Thank you, Mr. Chairman. The shortage of doctors at the regional level is an issue, there’s no question about it. We have had a meeting with the Joint Leadership Council. The Joint Leadership Council is the chairpersons and the public administrators of all of the health authorities, health and social services authorities. We have asked them to develop a plan, a recruitment plan for physicians, by September of this year. I’m meeting with the Joint Leadership Council again on June 15
th of this year to get a bit
of an update on how things are moving in that area, and we’re hoping that we’re able to put a plan together that brings doctors to the regional levels. That is doctors into Hay River, Fort Smith, Norman Wells, Fort Simpson and Inuvik.

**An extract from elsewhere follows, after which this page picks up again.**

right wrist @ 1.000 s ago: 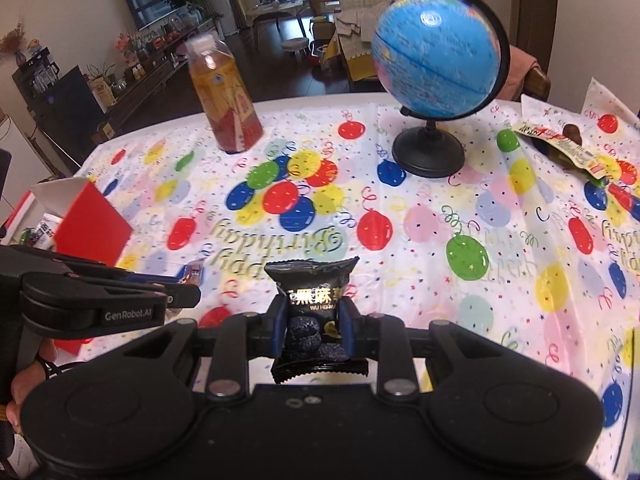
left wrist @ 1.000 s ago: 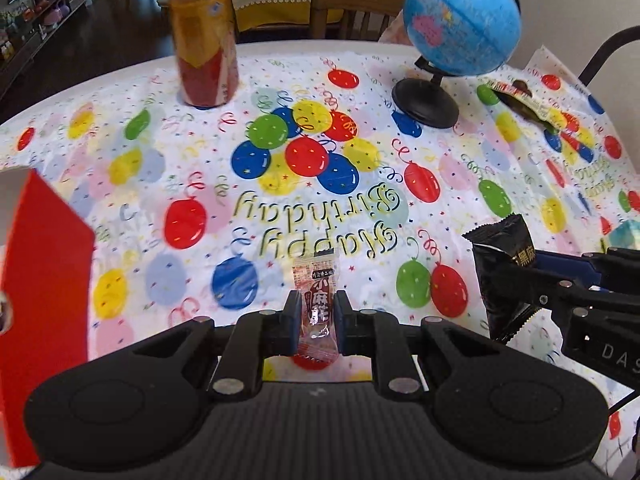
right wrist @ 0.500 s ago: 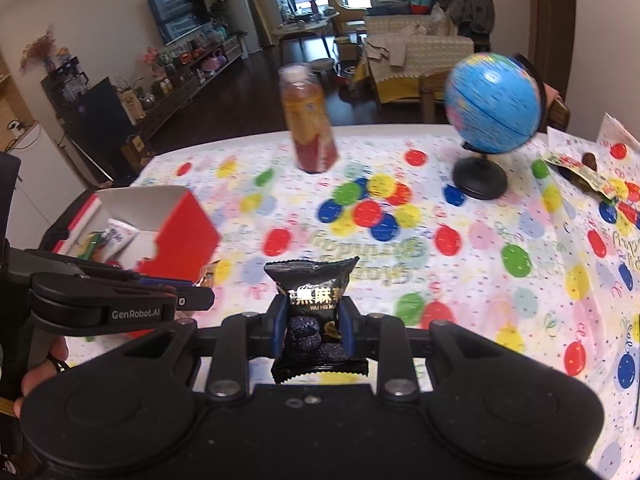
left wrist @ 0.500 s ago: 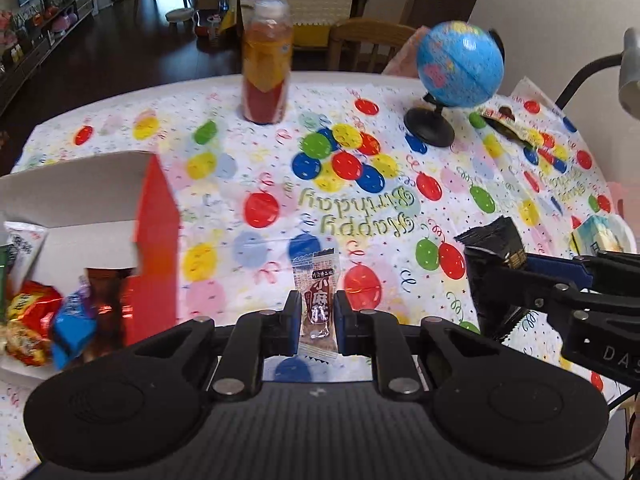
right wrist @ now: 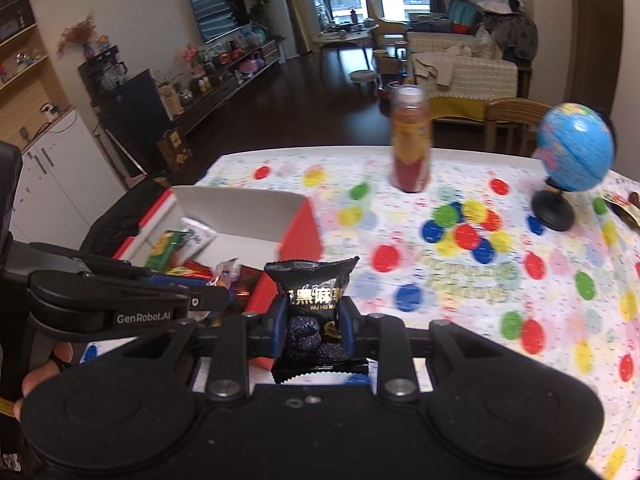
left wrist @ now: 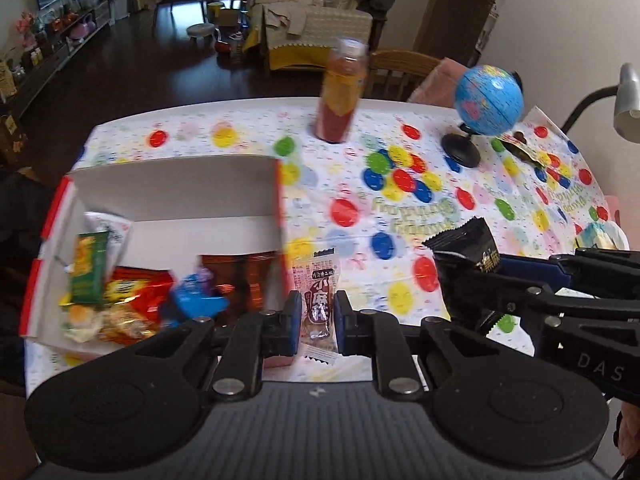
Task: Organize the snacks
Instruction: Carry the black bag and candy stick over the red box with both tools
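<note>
My left gripper [left wrist: 317,316] is shut on a small clear snack packet [left wrist: 318,304] with brown printing, held above the table beside the right wall of a red-and-white box [left wrist: 168,196]. The open box holds several snack packs, among them a green one [left wrist: 88,268] and a blue one [left wrist: 196,300]. My right gripper [right wrist: 314,322] is shut on a black snack pouch [right wrist: 312,304] with dark pieces inside. That pouch [left wrist: 468,252] also shows at the right of the left wrist view. The left gripper [right wrist: 208,300] appears at the left of the right wrist view, over the box [right wrist: 240,208].
A balloon-print tablecloth [left wrist: 400,208] covers the table. A drink bottle [left wrist: 340,92] stands at the far edge, a blue globe [left wrist: 488,96] to its right, a wrapper [left wrist: 520,148] beyond it. A lamp [left wrist: 624,100] leans in at far right. A hand [right wrist: 44,376] holds the left gripper.
Both grippers have risen and pulled back leftwards with their snacks held. The box of snacks has come fully into the left wrist view and now shows nearer in the right wrist view.
</note>
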### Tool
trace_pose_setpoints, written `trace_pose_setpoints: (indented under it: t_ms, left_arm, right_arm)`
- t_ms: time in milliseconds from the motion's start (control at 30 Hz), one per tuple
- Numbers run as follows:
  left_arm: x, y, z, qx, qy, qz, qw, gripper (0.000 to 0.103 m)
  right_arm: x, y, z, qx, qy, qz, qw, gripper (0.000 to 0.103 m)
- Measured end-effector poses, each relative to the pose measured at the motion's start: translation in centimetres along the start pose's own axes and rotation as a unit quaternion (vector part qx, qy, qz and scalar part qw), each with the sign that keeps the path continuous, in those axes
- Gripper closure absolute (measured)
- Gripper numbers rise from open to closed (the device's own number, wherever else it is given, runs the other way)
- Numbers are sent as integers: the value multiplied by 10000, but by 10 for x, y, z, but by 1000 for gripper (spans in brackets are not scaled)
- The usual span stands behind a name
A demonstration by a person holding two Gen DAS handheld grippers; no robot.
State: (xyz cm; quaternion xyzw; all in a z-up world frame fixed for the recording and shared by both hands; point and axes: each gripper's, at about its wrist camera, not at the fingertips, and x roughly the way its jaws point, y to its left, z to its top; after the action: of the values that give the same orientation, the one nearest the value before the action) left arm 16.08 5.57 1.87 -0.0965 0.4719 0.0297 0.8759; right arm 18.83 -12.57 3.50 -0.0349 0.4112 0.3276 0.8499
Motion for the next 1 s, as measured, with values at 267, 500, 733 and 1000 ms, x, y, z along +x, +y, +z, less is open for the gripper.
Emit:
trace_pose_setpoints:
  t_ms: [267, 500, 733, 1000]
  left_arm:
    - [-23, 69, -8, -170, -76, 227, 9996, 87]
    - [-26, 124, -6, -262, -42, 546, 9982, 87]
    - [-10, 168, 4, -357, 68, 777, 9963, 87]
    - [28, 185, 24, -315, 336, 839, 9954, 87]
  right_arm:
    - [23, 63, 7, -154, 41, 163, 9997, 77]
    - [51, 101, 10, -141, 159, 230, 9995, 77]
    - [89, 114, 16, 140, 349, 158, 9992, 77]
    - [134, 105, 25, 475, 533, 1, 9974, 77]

Our first plan, I guess plan A, is to have doctors living in those communities. But history tells us that that’s going to be a difficult task. So far, many years have gone by and we don’t have doctors in many of those communities.

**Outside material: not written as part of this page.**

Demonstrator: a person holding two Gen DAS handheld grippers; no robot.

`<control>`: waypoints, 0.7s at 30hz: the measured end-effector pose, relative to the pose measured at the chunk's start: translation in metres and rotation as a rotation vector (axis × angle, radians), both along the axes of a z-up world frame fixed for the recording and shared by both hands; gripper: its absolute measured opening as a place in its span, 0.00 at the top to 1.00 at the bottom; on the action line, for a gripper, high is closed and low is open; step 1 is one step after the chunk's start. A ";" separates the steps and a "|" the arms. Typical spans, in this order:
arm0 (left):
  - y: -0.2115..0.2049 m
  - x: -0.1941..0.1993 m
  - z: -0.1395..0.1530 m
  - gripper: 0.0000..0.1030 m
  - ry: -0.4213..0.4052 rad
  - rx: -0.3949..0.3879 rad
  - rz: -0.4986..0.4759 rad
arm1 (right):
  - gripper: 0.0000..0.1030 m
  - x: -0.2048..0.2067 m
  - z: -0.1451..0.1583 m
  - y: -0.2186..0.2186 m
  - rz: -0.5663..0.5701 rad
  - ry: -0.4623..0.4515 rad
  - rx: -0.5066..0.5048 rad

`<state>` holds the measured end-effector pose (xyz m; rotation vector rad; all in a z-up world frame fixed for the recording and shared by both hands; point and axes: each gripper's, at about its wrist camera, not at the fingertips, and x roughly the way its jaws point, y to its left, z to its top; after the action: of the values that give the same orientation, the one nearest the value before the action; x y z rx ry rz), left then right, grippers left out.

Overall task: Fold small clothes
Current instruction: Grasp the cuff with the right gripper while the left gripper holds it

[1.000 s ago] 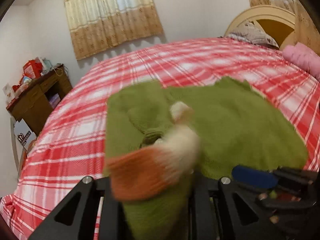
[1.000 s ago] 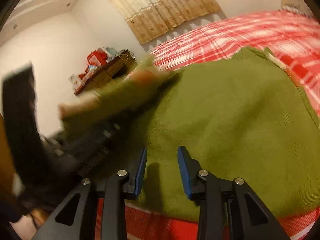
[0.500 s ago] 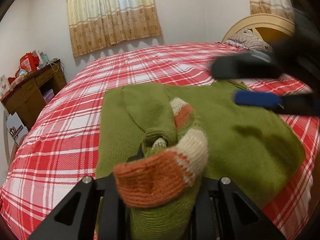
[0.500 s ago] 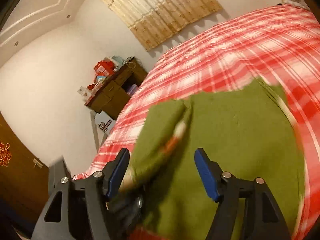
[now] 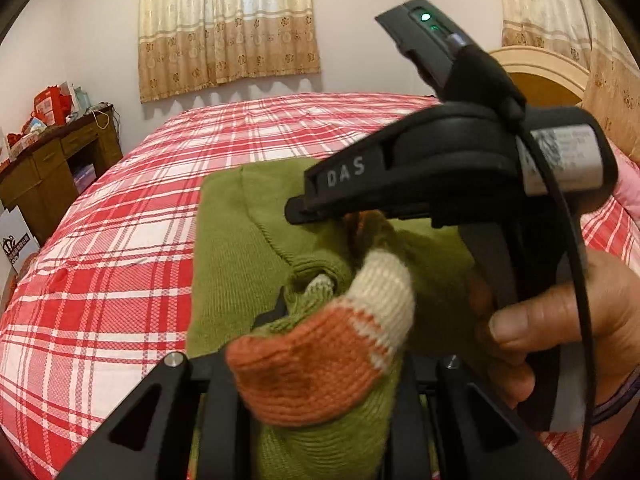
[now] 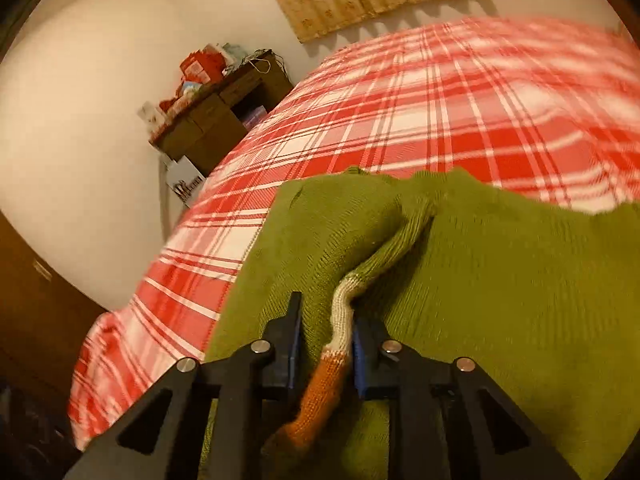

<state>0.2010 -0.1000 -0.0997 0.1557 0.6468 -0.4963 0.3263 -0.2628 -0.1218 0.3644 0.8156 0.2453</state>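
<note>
1. Where the left wrist view looks down its own black fingers, the left gripper (image 5: 320, 364) is clamped on a bunched sleeve cuff (image 5: 320, 364) of a green knitted sweater (image 5: 228, 264). The cuff is ribbed, with an orange end band and a cream band behind it. The sweater lies spread on a bed (image 5: 120, 240) covered in red and white plaid cloth. A hand (image 5: 560, 328) holds the black plastic right gripper (image 5: 304, 212) from the right, its tip down at the sleeve.
2. Looking along the right wrist view, the blue-padded fingers (image 6: 294, 344) have just been closing and now pinch the same cuff (image 6: 336, 360) and the green knit beside it. The sleeve runs forward as a narrow ridge over the flat sweater body (image 6: 520, 300).
</note>
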 end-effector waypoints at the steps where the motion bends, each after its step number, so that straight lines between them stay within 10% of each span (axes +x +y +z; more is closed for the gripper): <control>1: 0.001 -0.001 0.001 0.80 0.002 -0.008 0.001 | 0.86 -0.003 0.002 -0.002 -0.001 -0.010 0.003; 21: -0.108 -0.036 0.027 0.80 -0.030 0.022 -0.193 | 0.87 -0.080 0.033 -0.125 -0.140 -0.044 -0.081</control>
<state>0.1649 -0.2079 -0.0726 0.2470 0.6111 -0.6716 0.2462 -0.3881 -0.0885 0.3378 0.7511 0.0889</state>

Our second option, as we discussed with the Joint Leadership Council, is to have a territorial pool of doctors, and the pool can be in the regions, as well, or Yellowknife, as opposed to using locums all the time. For example, in Hay River, seven doctor positions in the fiscal year. The fiscal year, I think it’s 2010-2011 was the number that I was using. In that fiscal year, with seven doctor positions, that community of Hay River used 37 locums. It gives you an idea of what the costs must be when you start bringing doctors in from the South and locating them there on a short time.
What we’re hoping to do, in addition to a physician recruitment strategy, is build in flexibility in the physician funding. The flexibility will allow authorities to hire nurse practitioners and perhaps physician assistants. But the mixture – and that’s why we need to work with the authorities – is going to be something that our department and the authorities will work with, to try to make sure that we understand that this is the best mixture to address their physician needs within their authority.

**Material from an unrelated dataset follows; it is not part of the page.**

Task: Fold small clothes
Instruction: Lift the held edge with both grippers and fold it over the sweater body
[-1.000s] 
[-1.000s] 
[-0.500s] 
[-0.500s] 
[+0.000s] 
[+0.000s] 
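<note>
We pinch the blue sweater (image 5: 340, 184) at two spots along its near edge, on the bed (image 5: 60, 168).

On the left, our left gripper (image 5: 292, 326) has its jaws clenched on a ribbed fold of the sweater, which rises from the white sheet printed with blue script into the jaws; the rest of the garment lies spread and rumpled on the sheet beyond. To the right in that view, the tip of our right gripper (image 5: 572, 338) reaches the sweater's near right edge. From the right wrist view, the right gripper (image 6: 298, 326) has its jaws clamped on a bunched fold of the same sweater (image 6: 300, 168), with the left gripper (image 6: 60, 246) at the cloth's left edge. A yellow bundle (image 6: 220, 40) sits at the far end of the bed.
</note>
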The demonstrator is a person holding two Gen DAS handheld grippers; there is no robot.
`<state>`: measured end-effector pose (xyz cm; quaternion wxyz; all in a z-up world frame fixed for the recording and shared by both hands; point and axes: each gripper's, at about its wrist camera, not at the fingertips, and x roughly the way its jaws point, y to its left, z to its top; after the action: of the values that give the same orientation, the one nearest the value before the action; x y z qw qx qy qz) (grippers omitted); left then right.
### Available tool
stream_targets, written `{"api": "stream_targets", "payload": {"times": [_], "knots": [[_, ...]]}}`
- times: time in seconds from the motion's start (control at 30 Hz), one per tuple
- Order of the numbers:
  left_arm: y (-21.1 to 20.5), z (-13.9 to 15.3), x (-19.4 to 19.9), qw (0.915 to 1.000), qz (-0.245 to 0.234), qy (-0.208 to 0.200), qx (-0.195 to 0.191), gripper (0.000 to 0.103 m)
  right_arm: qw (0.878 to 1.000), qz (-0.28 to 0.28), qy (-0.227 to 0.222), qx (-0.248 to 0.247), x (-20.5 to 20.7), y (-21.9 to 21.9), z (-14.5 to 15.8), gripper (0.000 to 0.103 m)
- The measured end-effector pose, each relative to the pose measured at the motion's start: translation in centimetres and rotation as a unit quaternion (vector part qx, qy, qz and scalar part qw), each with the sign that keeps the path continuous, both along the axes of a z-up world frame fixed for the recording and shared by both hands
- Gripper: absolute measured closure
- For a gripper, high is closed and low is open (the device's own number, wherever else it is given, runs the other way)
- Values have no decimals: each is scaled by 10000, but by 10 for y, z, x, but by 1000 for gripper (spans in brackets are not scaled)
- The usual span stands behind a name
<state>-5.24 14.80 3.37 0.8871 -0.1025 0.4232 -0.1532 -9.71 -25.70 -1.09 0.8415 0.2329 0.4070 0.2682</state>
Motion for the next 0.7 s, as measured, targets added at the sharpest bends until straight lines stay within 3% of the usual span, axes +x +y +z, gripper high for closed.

I just want to touch a little bit on addictions treatment. We recognize that addictions treatment is essential in our system. Right now we have one residential treatment that is operating at under 50 percent capacity, so we’re looking at that. We’re also looking at other ways where there will be other treatment, like we talked in the communities about having on-the-land treatment. The health centres, to be specific to Hay River, the new health centre has, right now, 10 extended care beds that are not going to be carried over to the hospital. Extended care is not really a place where…or long-term care. These patients may actually be long-term care patients, and a hospital is not a home.
The intention of our department is to provide homes for these elderly people. Regardless of the mental state that they’re at, they should still be in a home, and a long-term facility is a home for them. A hospital is not a home and it’s very expensive. Hospital space is very expensive space. We want to address that issue, and we’re not going to reduce long-term care beds in Hay River. That is something we are not doing. We are going to work towards making sure that those beds are in Hay River at the end of the day. They’re just not going to be in the hospital.
I don’t know the exact numbers for the language and speech therapy across the territory, but as indicated, we have the 73 locations across 33 communities where individuals can work with people on the speech and language therapy. Sometimes these individuals travel into the communities, the therapists travel into the communities and work with the children. At this time, I don’t know the numbers but we do know that it’s being used in the schools and at the health centre and so on. In fact, when we travelled into
Colville Lake, there was a therapist in the community putting some children through some sessions.
We agree that, as a department, early childhood development is big bang for the buck, that investing in children at a very early age has long-term benefits, major long-term benefits. Minister Lafferty and I attended a meeting on early childhood development and we recognize that. Everyone knows that if you invest money into children early, the earlier you invest, the greater amount of results you’ll have, cost benefits that you’ll have at the end of the day down the road. We recognize that. It’s just a matter of now making that bit of a shift into, I guess, what a lot of the Members have been asking for, is prevention. To make that shift towards prevention. To make that shift towards promoting some early development and funding some early development in zero to three and three to six.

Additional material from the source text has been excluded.